IRB becomes a gravy train for former law enforcement officials
Temporary “Watchdog” Becomes Permanent Drain on Teamsters Union
The controversial and lavishly paid Independent Review Board imposed by the Justice Department on the Teamster Union in 1989, was supposed to be a temporary watchdog to help the union rid itself of mob influence in a handful of the 700 locals in this decentralized union. Long after the mobsters were removed, however, the IRB continues to expand its powers over the membership and has become a major drain on a union treasury built from the dues of hardworking members across the country.
The IRB’s Chief investigator Charles Carberry has been paid over $400,000 a year and during a during a two and half year stretch between August 1, 1989 thru 1992, Carberry alone received a cool $1.16 million in salaries and another $398,000 in expenses. Board members are paid $135,000 a year in salary and expenses to attend several board meetings a year. One IRB Board member, William Webster, who served as head of both the FBI and the CIA, can be seen sometimes sleeping through hearings. Current figures on salaries are hard to come by because the IRB now reports its expenditures in the aggregate, but it’s a good guess the salaries haven’t gone down.
The IRB demonstrates its contempt for the Teamster membership by holding hearings at non-union hotels as it did in the recent hearing for Local 714 leader Robert Hogan and by its anti democratic agenda of overturning union membership decisions and its efforts to limit and punish free speech and association among members. Robert Hogan was being investigating for allegedly permitting his organizing director Bob Riley to have personal conversations with his father Bill Hogan (a friend of 55 years, who was expelled by actions of the IRB.)
In the past 2 years alone, union records show that the IRB was paid some $12 million dollars. Yet, according to the IRB’s own reports in the Teamsters monthly magazine, most of the IRB’s efforts focused on going through phone records of conversations between Teamster officials and former Teamster officials who they IRB arranged to expel. Bob Hogan’s father Bill was mentioned in each of the last 24 issues, though Bill Hogan has never been accused of breaking the law, associating with mobsters or any form of corruption.
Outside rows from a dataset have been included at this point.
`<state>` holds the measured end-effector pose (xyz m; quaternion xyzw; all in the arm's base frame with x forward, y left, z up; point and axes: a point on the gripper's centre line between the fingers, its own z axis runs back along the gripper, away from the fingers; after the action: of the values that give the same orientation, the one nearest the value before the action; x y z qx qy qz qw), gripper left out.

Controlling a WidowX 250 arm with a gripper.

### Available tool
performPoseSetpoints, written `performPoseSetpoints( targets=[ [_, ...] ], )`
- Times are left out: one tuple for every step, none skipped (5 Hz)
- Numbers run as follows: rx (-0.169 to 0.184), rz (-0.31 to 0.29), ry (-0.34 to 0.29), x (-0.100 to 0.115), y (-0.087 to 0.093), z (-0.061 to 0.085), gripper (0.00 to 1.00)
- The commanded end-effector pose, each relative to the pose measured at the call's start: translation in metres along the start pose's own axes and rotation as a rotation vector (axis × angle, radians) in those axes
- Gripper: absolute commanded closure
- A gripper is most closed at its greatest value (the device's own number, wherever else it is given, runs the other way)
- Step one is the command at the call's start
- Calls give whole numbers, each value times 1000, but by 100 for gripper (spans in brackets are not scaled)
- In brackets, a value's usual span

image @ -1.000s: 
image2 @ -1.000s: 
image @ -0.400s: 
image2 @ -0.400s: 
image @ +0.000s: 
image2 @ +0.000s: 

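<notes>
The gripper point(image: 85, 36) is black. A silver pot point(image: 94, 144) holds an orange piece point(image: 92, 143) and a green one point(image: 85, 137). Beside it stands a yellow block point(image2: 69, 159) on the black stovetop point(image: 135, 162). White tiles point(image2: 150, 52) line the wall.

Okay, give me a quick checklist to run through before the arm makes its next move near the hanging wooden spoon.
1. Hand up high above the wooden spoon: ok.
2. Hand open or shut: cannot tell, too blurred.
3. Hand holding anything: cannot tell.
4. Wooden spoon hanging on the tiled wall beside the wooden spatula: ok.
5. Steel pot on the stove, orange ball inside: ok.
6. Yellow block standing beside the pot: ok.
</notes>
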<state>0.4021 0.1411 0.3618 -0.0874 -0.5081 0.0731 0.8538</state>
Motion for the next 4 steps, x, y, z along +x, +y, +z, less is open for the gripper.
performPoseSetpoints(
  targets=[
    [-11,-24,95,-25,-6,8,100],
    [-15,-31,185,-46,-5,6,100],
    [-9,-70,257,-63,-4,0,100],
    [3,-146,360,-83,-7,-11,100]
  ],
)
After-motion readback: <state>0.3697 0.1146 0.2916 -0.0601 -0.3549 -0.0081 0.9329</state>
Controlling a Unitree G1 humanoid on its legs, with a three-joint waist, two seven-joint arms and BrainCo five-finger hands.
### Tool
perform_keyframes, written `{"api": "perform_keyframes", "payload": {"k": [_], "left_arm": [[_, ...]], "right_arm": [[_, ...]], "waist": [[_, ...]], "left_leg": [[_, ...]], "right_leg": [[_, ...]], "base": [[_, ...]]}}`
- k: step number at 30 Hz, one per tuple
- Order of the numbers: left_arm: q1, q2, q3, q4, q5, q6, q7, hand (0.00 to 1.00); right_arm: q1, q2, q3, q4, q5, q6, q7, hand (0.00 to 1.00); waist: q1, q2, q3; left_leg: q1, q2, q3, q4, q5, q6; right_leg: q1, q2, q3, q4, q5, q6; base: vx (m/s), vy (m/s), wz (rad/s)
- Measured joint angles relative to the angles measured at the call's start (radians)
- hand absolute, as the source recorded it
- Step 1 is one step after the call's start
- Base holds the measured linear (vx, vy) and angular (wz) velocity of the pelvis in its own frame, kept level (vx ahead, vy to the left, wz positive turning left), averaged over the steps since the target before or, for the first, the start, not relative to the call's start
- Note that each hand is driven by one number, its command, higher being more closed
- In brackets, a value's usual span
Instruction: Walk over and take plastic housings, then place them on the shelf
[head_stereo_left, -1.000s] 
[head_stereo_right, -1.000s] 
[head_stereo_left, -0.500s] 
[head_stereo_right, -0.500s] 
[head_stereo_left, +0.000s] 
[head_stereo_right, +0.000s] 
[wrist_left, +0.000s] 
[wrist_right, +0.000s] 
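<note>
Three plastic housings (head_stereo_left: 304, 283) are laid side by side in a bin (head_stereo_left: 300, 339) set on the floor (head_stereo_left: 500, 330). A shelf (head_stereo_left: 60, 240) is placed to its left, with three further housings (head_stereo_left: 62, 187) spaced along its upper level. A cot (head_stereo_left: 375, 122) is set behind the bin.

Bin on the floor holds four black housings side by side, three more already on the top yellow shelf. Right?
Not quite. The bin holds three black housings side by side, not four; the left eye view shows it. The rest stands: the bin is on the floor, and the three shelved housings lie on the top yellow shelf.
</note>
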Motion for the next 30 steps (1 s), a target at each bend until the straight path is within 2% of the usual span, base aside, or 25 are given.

An attorney who has much experience dealing with the IRB says “These guys will never leave, though the specific task they were mandated to do was finished a long time ago We’re talking very big money here.” To justify their continued existence, the IRB continues to play internal union politics, substitute its judgment for that of the dues- paying members and press charges against various union officials that often prove to be baseless.